Немолодой директор дома был довольно немногословен. Он поблагодарил Марка за то, что тот прилетел и тут же передал ему все необходимые документы и личные вещи, оставшиеся от усопшей.

– Не знаю, – сказал он, – все ли здесь. Или что-то уже разобрали наши подопечные…

– Да мне эти вещи и не нужны, – робко заметил Лурье, глядя на ворох старушечьих кофт, юбок и платьев. Может быть, они кому-нибудь еще пригодятся? Ведь не везти же мне все это в Израиль?

– Хорошо, хорошо, – быстро согласился директор. – Все это здесь действительно может пригодиться. А то ведь, знаете, у моих подопечных денег совсем нет. А гардероб серьезно поизносился за годы пребывания в нашем доме. Ко многим вообще никто и никогда не приходит. Ничего не приносят. Так что, я думаю, что старушки будут рады…

– А что мне делать дальше? – робко спросил Марк.

– Дальше вам надо договариваться с агентом по ритуальным услугам. Если хотите, я могу вас с одним из них связать по телефону. Это наш постоянный помощник. У семьи умершей есть место на кладбище?

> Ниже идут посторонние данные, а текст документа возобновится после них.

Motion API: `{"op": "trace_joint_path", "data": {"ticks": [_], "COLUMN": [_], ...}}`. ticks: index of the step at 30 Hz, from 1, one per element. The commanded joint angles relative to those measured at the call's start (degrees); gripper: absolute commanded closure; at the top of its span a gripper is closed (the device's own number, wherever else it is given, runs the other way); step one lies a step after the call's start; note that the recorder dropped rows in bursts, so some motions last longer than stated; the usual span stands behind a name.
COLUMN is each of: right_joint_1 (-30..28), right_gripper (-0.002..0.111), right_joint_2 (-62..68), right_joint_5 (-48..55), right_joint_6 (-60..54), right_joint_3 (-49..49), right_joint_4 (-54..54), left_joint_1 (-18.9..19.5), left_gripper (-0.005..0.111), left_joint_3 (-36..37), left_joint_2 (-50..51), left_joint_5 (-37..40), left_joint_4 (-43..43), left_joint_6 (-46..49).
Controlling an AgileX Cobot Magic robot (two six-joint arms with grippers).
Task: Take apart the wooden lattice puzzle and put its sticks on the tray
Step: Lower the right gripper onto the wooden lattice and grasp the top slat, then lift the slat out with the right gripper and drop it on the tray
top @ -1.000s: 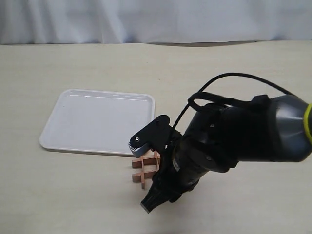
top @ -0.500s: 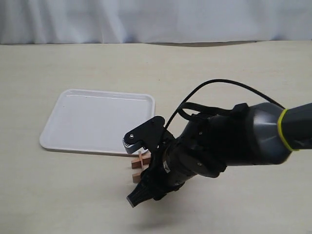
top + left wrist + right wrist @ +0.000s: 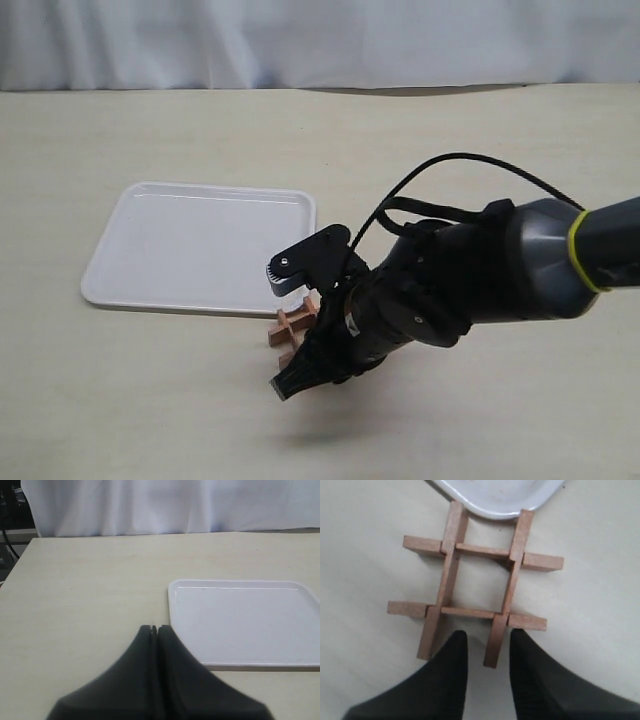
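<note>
Currently the right gripper [image 3: 487,639] has its jaws parted narrowly, straddling the end of one stick [image 3: 496,645] that points away from the tray [image 3: 495,502]. A gap shows on at least one side, so no grip is established. Risk 1: closing on that single end and pulling may drag the whole wooden lattice puzzle [image 3: 470,612] along instead of freeing one stick, since nothing restrains the other three. Risk 2: the hold would be at the extreme tip, so the stick may pivot or slip out from between the jaws. Risk 3: a push toward the tray could ride the lattice up over the rim, because the far ends of two sticks lie at the tray's edge; whether they touch it or overlap it cannot be determined. The left gripper [image 3: 155,630] is clenched on nothing, beside the tray, with the puzzle absent from its wrist view; from there it offers no bracing. Count: one puzzle, assembled, on the table [image 3: 150,400] just beside the tray's corner; four sticks, all interlocked, two crossing two; none on the tray; one tray, holding nothing; two grippers.
</note>
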Motion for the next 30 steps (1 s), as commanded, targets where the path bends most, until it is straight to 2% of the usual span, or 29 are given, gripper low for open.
{"op": "trace_joint_path", "data": {"ticks": [1, 4, 11, 22, 25, 30], "right_joint_1": [-0.49, -0.49, -0.49, -0.49, -0.49, -0.49], "right_gripper": [0.095, 0.104, 0.104, 0.104, 0.104, 0.104], "right_joint_2": [0.01, 0.01, -1.06, -13.21, -16.25, -15.63], "right_joint_5": [-0.83, -0.94, 0.1, 4.76, 1.57, -11.49], "right_joint_6": [0.18, 0.18, -0.06, -0.06, -0.06, 0.36], "right_joint_3": [-0.09, -0.09, -0.09, -0.09, -0.09, -0.09], "right_joint_4": [-1.57, -3.06, -4.05, -7.75, -8.73, -8.34], "left_joint_1": [-0.47, -0.47, -0.47, -0.47, -0.47, -0.47], "left_gripper": [0.107, 0.107, 0.107, 0.107, 0.107, 0.107], "left_joint_3": [0.1, 0.1, 0.1, 0.1, 0.1, 0.1], "left_joint_2": [-0.12, -0.12, -0.12, -0.12, -0.12, -0.12], "left_joint_5": [-0.98, -0.98, -0.98, -0.98, -0.98, -0.98], "left_joint_4": [-0.01, -0.01, -0.01, -0.01, -0.01, -0.01], "left_joint_6": [0.02, 0.02, 0.02, 0.02, 0.02, 0.02]}}
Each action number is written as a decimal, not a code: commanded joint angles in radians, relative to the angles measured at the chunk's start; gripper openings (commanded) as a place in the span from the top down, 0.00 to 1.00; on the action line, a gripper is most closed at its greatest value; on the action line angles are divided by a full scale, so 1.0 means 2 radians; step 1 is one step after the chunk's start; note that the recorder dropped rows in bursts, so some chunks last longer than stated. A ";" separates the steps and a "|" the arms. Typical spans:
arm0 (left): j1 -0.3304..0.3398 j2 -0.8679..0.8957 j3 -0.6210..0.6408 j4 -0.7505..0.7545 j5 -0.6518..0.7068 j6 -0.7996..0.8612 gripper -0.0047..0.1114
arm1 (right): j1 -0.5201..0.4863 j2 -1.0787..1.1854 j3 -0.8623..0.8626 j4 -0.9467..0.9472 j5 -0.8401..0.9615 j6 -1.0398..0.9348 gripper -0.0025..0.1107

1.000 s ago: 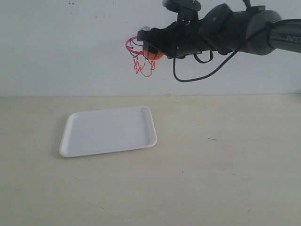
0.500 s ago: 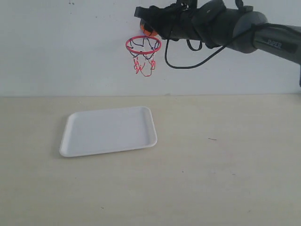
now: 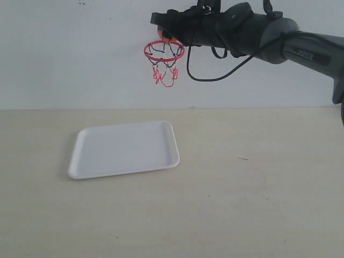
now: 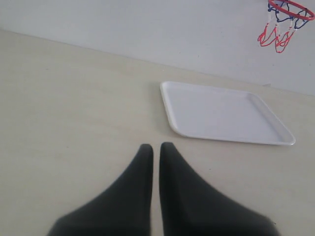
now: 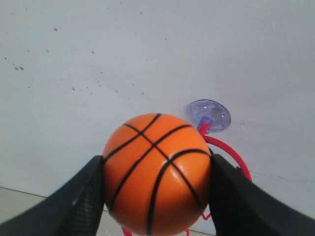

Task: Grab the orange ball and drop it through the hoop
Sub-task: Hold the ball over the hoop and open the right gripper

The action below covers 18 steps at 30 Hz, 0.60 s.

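The orange ball (image 5: pixel 156 173) with black seams fills the right wrist view, and my right gripper (image 5: pixel 156 184) is shut on it, one black finger on each side. In the exterior view only a sliver of the orange ball (image 3: pixel 165 36) shows under my right gripper (image 3: pixel 164 27), just above the red ring of the hoop (image 3: pixel 164 51) on the wall. The hoop's clear suction cup (image 5: pixel 208 115) and part of the hoop's red ring (image 5: pixel 231 152) show behind the ball. My left gripper (image 4: pixel 154 150) is shut on nothing, low over the table, with the hoop (image 4: pixel 287 14) far off.
A white tray (image 3: pixel 124 149) lies on the beige table below and slightly left of the hoop; the left wrist view shows the same white tray (image 4: pixel 224 113). A black cable (image 3: pixel 212 75) hangs from the right arm. The wall stands directly behind the hoop.
The right gripper has risen with the ball from beside the net to above the ring, then edged left along the rim. The left gripper shows no earlier frame.
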 commanded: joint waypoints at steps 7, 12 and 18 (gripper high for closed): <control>0.002 -0.002 0.002 0.001 -0.002 -0.003 0.92 | 0.000 -0.003 -0.004 0.000 -0.002 -0.009 0.98; 0.002 -0.002 0.002 0.001 -0.002 -0.003 0.92 | 0.000 -0.003 -0.004 0.000 -0.001 -0.009 0.90; 0.002 -0.002 0.002 0.001 -0.002 -0.003 0.92 | 0.000 -0.003 -0.004 0.000 -0.002 -0.010 0.66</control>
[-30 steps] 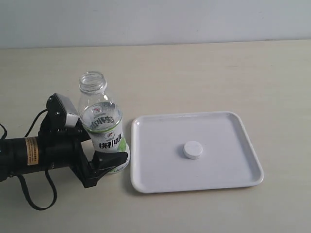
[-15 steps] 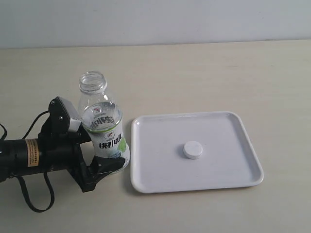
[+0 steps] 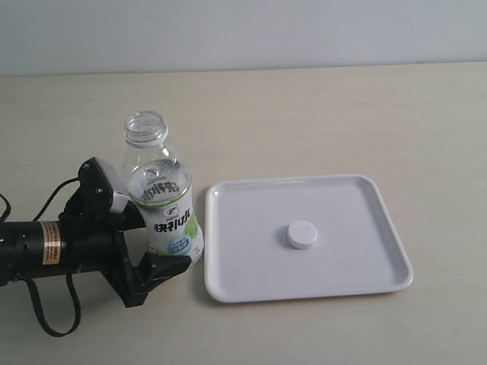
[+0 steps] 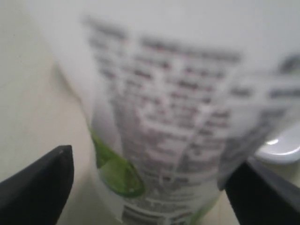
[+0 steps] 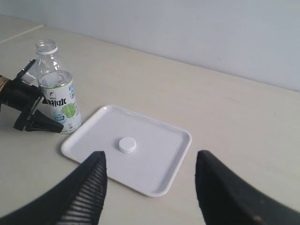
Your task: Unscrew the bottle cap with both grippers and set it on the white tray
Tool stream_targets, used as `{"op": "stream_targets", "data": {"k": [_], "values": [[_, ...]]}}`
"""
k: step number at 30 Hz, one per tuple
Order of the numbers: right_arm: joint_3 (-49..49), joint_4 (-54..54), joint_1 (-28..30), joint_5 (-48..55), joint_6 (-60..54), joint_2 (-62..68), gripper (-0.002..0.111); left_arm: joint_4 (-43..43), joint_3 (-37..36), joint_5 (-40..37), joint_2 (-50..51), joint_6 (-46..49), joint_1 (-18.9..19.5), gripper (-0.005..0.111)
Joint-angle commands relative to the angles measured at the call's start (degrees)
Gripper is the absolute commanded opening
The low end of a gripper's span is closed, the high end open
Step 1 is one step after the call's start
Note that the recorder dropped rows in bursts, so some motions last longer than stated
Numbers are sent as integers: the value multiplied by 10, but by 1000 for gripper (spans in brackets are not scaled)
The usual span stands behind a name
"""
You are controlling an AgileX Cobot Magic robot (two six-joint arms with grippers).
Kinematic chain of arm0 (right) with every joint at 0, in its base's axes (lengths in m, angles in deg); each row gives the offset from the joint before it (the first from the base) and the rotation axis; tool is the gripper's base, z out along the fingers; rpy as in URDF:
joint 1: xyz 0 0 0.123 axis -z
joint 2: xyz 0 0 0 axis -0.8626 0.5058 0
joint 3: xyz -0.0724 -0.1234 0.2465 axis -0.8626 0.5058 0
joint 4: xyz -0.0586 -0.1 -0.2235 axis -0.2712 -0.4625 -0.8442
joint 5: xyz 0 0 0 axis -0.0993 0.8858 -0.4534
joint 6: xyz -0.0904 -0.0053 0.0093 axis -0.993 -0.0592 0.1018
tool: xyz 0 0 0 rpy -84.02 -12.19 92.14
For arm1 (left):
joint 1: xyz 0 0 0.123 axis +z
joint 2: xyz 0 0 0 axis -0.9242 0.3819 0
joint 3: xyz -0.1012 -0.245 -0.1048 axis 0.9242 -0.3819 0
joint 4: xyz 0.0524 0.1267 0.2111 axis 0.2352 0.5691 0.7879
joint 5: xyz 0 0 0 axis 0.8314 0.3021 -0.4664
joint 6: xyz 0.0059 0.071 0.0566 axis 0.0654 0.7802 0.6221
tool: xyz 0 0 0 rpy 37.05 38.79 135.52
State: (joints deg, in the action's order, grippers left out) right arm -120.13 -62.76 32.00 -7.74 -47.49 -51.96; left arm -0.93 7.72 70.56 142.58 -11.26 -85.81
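Observation:
The clear bottle (image 3: 158, 194) stands upright and uncapped on the table, just left of the white tray (image 3: 350, 220). The white bottle cap (image 3: 301, 234) lies flat near the tray's middle. My left gripper (image 3: 156, 234) is open, one finger on each side of the bottle's lower body. Up close its black fingertips (image 4: 44, 183) flank the blurred label of the bottle (image 4: 178, 93), with a gap showing on one side. My right gripper (image 5: 150, 157) is open and empty, well above the table, looking down on the tray (image 5: 180, 140), the cap (image 5: 127, 145) and the bottle (image 5: 58, 101); the exterior view does not include it.
The left arm (image 3: 46, 247), black with an orange label, lies low over the table's left front, and a black cable (image 3: 42, 319) loops beneath it. A pale wall (image 3: 243, 30) bounds the beige table (image 3: 319, 114) at the back.
The left gripper has slid back to the left and slightly toward the front, its fingers drawing off the bottle. Bottle, cap and tray have stayed in place.

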Motion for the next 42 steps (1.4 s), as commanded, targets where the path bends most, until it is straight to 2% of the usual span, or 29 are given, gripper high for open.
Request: {"op": "stream_targets", "data": {"k": [1, 4, 15, 19, 24, 29, 42], "values": [[5, -3, 2, -1, -5, -1, 54, 14, -1, -16, -9, 3, 4, 82], [5, -3, 2, -1, -5, -1, 54, 17, -1, -19, -24, 1, 4, 82], [5, -3, 2, -1, -5, -1, 54, 20, -1, -141, -90, -6, 4, 82], [5, -3, 2, -1, -5, -1, 54, 21, -1, -146, -100, -14, 4, 82], [5, -11, 2, -1, -5, -1, 54, 20, -1, -190, -114, -32, 4, 82], [5, -11, 2, -1, -5, -1, 54, 21, -1, -208, -128, -60, 4, 82], [5, -12, 2, -1, -5, -1, 54, 21, -7, -239, -141, -45, 6, 82]]}}
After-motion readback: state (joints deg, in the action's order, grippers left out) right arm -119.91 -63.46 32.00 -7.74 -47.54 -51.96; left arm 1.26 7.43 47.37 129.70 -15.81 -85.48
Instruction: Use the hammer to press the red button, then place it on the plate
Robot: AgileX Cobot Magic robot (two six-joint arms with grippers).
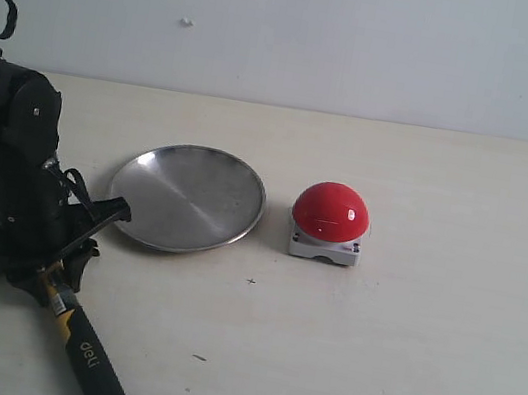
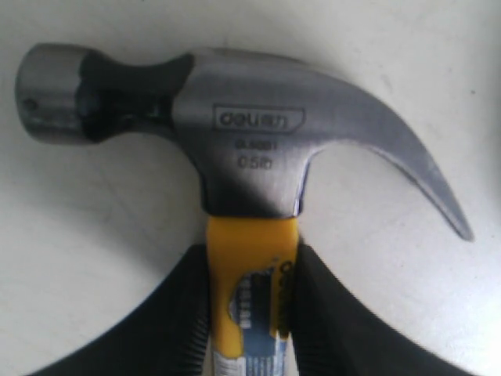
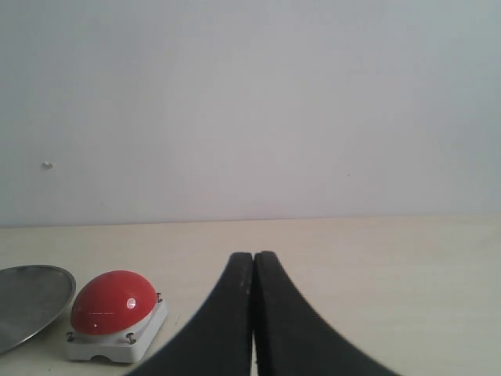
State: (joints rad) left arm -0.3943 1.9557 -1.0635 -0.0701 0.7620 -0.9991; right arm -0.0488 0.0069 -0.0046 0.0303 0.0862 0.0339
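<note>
Left gripper [image 2: 250, 262] grips the hammer [image 2: 250, 133] by its yellow neck, near left. Right gripper [image 3: 253, 270] closed, empty. Best to lift level, pass the plate [image 1: 188, 197], and drop the head squarely on the button [image 1: 330, 212].

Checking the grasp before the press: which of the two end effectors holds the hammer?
The left end effector, closed on the hammer at its yellow neck; the right end effector is shut, empty.
</note>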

– В принципе было когда-то. На Хаванском. Но все документы давно потеряны.

– Тогда это будет сложно. Для того, чтобы восстановить документы потребуется время и много денег. У вас они есть?

– Есть, но немного.

– Так я и думал. Поэтому, советую переговорить с агентом, и он определит для вашей тетушки недорогое место на кладбище где-нибудь за городом. Хорошо?

– Буду вам благодарен.

– Не надо благодарности. Я разбираюсь в людях и вижу, что у вас для благодарности денег нет. И ладно. Так я звоню агенту?

– Да, конечно.

Весь разговор Марка с агентом занял не больше трех минут. Ситуация быстро определилась. И даже очень, как показалось Панову, неплохо. Агент предлагал место на кладбище возле Мытищ. Туда легко добраться по Волковскому шоссе. Он хотел встретиться с ним уже через час возле двадцатой больницы. И там передать документы для дальнейшего оформления.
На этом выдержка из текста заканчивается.